2009-12-11 14:07:00

by Surbhi Palande

[permalink] [raw]
Subject: [PATCH] replaced BUG() with return -EIO from ext4_ext_get_blocks

This patch fixes the upstream bug# 14286. When the address of an extent
corresponding to a given block is NULL and the tree is being traversed for
fetching such an address, a -EIO should be reported instead of a BUG(). This
situation should normally not occur. However if it does, then the system
should be rendered usable.

Signed-off-by: Surbhi Palande <[email protected]>
---
fs/ext4/extents.c | 7 ++++++-
1 files changed, 6 insertions(+), 1 deletions(-)
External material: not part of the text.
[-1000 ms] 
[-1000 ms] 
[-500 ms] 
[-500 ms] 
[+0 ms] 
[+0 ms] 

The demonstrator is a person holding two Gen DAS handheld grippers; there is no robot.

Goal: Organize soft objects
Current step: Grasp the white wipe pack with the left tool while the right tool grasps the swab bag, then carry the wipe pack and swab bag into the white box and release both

diff --git a/fs/ext4/extents.c b/fs/ext4/extents.c
index 3a7928f..51f87f3 100644
--- a/fs/ext4/extents.c
+++ b/fs/ext4/extents.c
@@ -3190,7 +3190,12 @@ int ext4_ext_get_blocks(handle_t *handle, struct inode *inode,
* this situation is possible, though, _during_ tree modification;
* this is why assert can't be put in ext4_ext_find_extent()
*/
- BUG_ON(path[depth].p_ext == NULL && depth != 0);
+ if (path[depth].p_ext == NULL && depth != 0) {
+ err = -EIO;
+ printk(KERN_ERR "\n ext4 fs error in %s,%s,%s while reading a block ", \
+ __FILE__, __func__, __LINE__);
+ goto out2;
+ }
eh = path[depth].p_hdr;

ex = path[depth].p_ext;
--
1.6.3.3



2009-12-11 18:07:36

by Frank Mayhar

[permalink] [raw]
Subject: Re: [PATCH] replaced BUG() with return -EIO from ext4_ext_get_blocks

On Fri, 2009-12-11 at 16:06 +0200, Surbhi Palande wrote:
> This patch fixes the upstream bug# 14286. When the address of an extent
> corresponding to a given block is NULL and the tree is being traversed for
> fetching such an address, a -EIO should be reported instead of a BUG(). This
> situation should normally not occur. However if it does, then the system
> should be rendered usable.
>
> Signed-off-by: Surbhi Palande <[email protected]>
> ---
> fs/ext4/extents.c | 7 ++++++-
> 1 files changed, 6 insertions(+), 1 deletions(-)
>
> diff --git a/fs/ext4/extents.c b/fs/ext4/extents.c
> index 3a7928f..51f87f3 100644
> --- a/fs/ext4/extents.c
> +++ b/fs/ext4/extents.c
> @@ -3190,7 +3190,12 @@ int ext4_ext_get_blocks(handle_t *handle, struct inode *inode,
> * this situation is possible, though, _during_ tree modification;
> * this is why assert can't be put in ext4_ext_find_extent()
> */
> - BUG_ON(path[depth].p_ext == NULL && depth != 0);
> + if (path[depth].p_ext == NULL && depth != 0) {
> + err = -EIO;
> + printk(KERN_ERR "\n ext4 fs error in %s,%s,%s while reading a block ", \
> + __FILE__, __func__, __LINE__);
> + goto out2;
> + }
> eh = path[depth].p_hdr;
>
> ex = path[depth].p_ext;

As it happens, I fixed this locally but, as I considered it a band-aid
fix at the time, I never pushed it to you guys. My version of the fix
is below; it dumps more information before returning the EIO. I don't
have a strong preference between the two versions but I would like to
see the commentary included and the extra information is often useful
during debugging.

Signed-off-by: Frank Mayhar <[email protected]>

fs/ext4/extents.c | 18 +++++++++++++++++-
1 files changed, 17 insertions(+), 1 deletions(-)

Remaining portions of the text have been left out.